Start of Block
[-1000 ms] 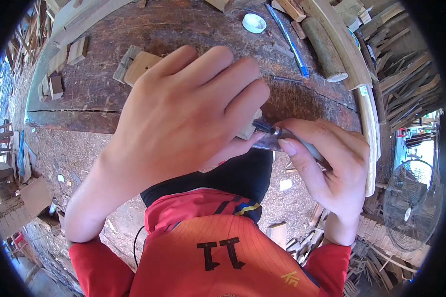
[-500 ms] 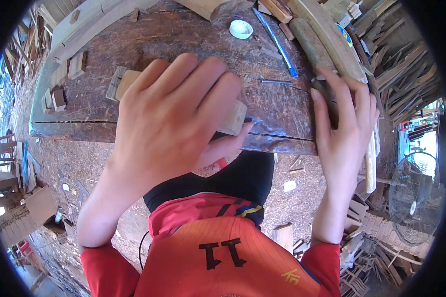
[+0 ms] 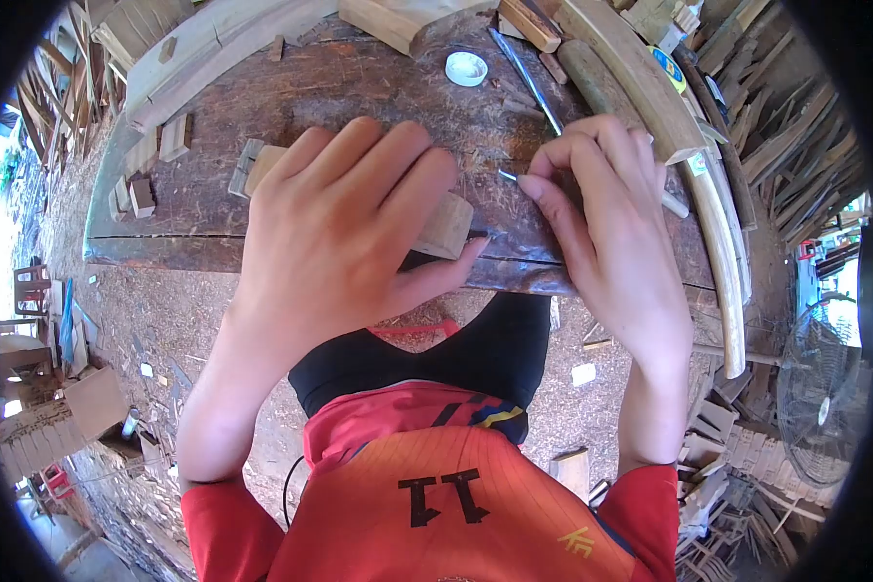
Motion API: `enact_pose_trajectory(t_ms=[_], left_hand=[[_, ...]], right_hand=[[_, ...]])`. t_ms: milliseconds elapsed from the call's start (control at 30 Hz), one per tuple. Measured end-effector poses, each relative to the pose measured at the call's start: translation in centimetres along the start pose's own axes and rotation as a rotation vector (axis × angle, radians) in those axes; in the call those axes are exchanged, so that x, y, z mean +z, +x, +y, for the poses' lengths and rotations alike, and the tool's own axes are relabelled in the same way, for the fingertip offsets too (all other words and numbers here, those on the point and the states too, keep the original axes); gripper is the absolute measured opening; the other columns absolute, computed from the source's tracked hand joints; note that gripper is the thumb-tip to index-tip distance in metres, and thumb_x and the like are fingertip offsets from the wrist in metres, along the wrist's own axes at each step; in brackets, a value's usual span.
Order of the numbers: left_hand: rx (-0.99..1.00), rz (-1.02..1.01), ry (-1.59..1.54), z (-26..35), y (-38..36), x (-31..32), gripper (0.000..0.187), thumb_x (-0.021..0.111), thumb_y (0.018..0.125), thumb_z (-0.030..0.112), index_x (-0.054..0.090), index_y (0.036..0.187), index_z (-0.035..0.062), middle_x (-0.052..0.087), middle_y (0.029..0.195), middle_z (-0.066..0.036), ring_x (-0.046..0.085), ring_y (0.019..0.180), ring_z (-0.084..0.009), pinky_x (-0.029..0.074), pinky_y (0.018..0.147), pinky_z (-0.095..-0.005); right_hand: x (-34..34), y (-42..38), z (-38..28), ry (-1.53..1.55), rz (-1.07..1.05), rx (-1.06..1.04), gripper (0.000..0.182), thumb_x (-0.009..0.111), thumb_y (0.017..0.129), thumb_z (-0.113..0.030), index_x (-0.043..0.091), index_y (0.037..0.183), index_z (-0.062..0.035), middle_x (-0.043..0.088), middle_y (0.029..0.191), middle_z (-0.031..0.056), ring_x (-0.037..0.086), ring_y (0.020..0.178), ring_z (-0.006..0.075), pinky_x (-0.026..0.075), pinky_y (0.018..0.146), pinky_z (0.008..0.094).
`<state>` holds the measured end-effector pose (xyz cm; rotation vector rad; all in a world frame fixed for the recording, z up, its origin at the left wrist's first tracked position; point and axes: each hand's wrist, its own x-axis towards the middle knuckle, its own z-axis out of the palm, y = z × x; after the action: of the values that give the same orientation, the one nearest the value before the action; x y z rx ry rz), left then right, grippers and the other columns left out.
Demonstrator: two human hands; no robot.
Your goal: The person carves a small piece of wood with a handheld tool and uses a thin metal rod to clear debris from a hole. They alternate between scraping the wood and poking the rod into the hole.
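Note:
My left hand [image 3: 349,218] is wrapped over a wooden block [image 3: 446,225] on the workbench, and only the block's ends show past my fingers. At its left, a smaller wood piece [image 3: 245,167] lies against it. My right hand [image 3: 616,199] has thumb and index finger pinched on a thin metal rod [image 3: 506,176], whose tip points left; the rest of it is hidden. Just beyond that hand lies a long silver-blue metal tool [image 3: 526,76], its near end covered by my fingers.
The worn workbench [image 3: 359,78] carries a round white cap [image 3: 467,69], small wood blocks [image 3: 176,139] at left and long timber pieces [image 3: 640,73] along the right. A fan [image 3: 823,407] stands at right. Wood scraps [image 3: 795,165] are piled beyond the bench.
My right hand has moved left from the timber at the bench's right side and closed on the thin metal rod. My left hand still holds the block. The view has shifted slightly.

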<state>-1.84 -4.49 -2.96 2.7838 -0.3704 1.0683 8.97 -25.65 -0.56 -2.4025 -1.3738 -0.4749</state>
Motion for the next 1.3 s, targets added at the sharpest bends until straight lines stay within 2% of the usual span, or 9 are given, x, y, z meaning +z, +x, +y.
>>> enact_pose_trajectory(t_ms=[133,200,333,500,667,1000,1300], left_hand=[[0.005,0.027,0.011,0.0,-0.1,0.4,0.043,0.089,0.07,0.039,0.065,0.091,0.0111,0.061,0.09,-0.004,0.06,0.078,-0.0251,0.044,0.067,-0.0382],[0.01,0.015,0.019,-0.1,-0.1,0.2,0.042,0.089,0.07,0.039,0.066,0.092,0.0111,0.061,0.09,-0.004,0.06,0.078,-0.0248,0.044,0.067,-0.0382],[-0.003,-0.015,0.012,-0.1,-0.2,0.1,0.042,0.087,0.069,0.039,0.066,0.093,0.011,0.061,0.091,-0.003,0.06,0.079,-0.0243,0.044,0.067,-0.0382],[0.0,-0.001,-0.002,-0.3,-0.4,0.3,0.043,0.087,0.068,0.039,0.066,0.093,0.0111,0.061,0.092,-0.002,0.06,0.079,-0.0238,0.044,0.068,-0.0379],[-0.009,0.009,-0.005,-0.2,-0.5,0.4,0.043,0.086,0.068,0.04,0.066,0.093,0.0117,0.062,0.095,-0.002,0.06,0.081,-0.0233,0.045,0.068,-0.0383],[-0.017,-0.008,-0.022,-0.3,-0.6,0.3,0.044,0.085,0.067,0.042,0.066,0.093,0.0127,0.062,0.096,-0.001,0.06,0.082,-0.023,0.047,0.07,-0.0385],[0.011,-0.022,-0.005,-0.3,-0.6,0.4,0.042,0.079,0.071,0.045,0.066,0.094,0.013,0.061,0.097,-0.001,0.06,0.082,-0.0216,0.046,0.07,-0.0379]], right_hand=[[-1.1,-0.9,-1.6,0.544,-0.071,0.239,0.009,0.072,0.098,-0.004,0.065,0.104,-0.001,0.07,0.089,0.0066,0.067,0.078,0.0151,0.052,0.072,0.0299],[-1.4,-1.3,-2.1,0.782,-0.06,0.243,0.011,0.072,0.098,0.0,0.067,0.108,0.0005,0.074,0.085,0.0062,0.07,0.074,0.0114,0.054,0.066,0.0261],[-1.9,-1.1,-2.6,0.649,-0.063,0.137,0.026,0.078,0.09,0.003,0.076,0.115,0.0014,0.079,0.099,0.0099,0.078,0.092,0.0152,0.058,0.078,0.0269],[-2.2,-0.6,-2.8,0.459,0.025,0.006,0.02,0.081,0.081,0.006,0.079,0.1,0.0025,0.076,0.091,0.0109,0.073,0.081,0.0185,0.054,0.068,0.0282],[-2.2,-0.1,-3.0,0.362,0.069,-0.061,0.024,0.083,0.074,0.007,0.079,0.097,0.0022,0.068,0.083,0.0087,0.062,0.071,0.0181,0.046,0.059,0.0292],[-2.4,0.0,-3.9,0.308,0.048,-0.069,0.024,0.084,0.073,0.007,0.079,0.095,0.0013,0.068,0.082,0.0086,0.062,0.071,0.0193,0.046,0.059,0.0303],[-2.8,1.1,-3.6,0.241,0.011,-0.282,0.025,0.082,0.068,0.007,0.077,0.092,0.0017,0.064,0.08,0.0113,0.061,0.07,0.0288,0.047,0.061,0.0373]])
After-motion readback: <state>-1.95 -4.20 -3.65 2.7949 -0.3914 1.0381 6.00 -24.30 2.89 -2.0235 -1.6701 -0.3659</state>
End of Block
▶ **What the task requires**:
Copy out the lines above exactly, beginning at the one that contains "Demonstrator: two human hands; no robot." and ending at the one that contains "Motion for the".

▶ **Solution to the exercise**:
Demonstrator: two human hands; no robot.
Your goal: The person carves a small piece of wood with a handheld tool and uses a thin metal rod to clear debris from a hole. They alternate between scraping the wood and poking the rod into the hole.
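Note:
My left hand [image 3: 349,218] is wrapped over a wooden block [image 3: 446,225] on the workbench, and only the block's ends show past my fingers. At its left, a smaller wood piece [image 3: 245,167] lies against it. My right hand [image 3: 616,199] has thumb and index finger pinched on a thin metal rod [image 3: 506,176], whose tip points left; the rest of it is hidden. Just beyond that hand lies a long silver-blue metal tool [image 3: 526,76], its near end covered by my fingers.
The worn workbench [image 3: 359,78] carries a round white cap [image 3: 467,69], small wood blocks [image 3: 176,139] at left and long timber pieces [image 3: 640,73] along the right. A fan [image 3: 823,407] stands at right. Wood scraps [image 3: 795,165] are piled beyond the bench.
My right hand has moved left from the timber at the bench's right side and closed on the thin metal rod. My left hand still holds the block. The view has shifted slightly.
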
<state>-1.84 -4.49 -2.96 2.7838 -0.3704 1.0683 8.97 -25.65 -0.56 -2.4025 -1.3738 -0.4749</state>
Motion for the next 1.3 s, targets added at the sharpest bends until straight lines stay within 2% of the usual span, or 9 are given, x, y, z meaning +z, +x, +y.

The exercise is finished and nothing remains.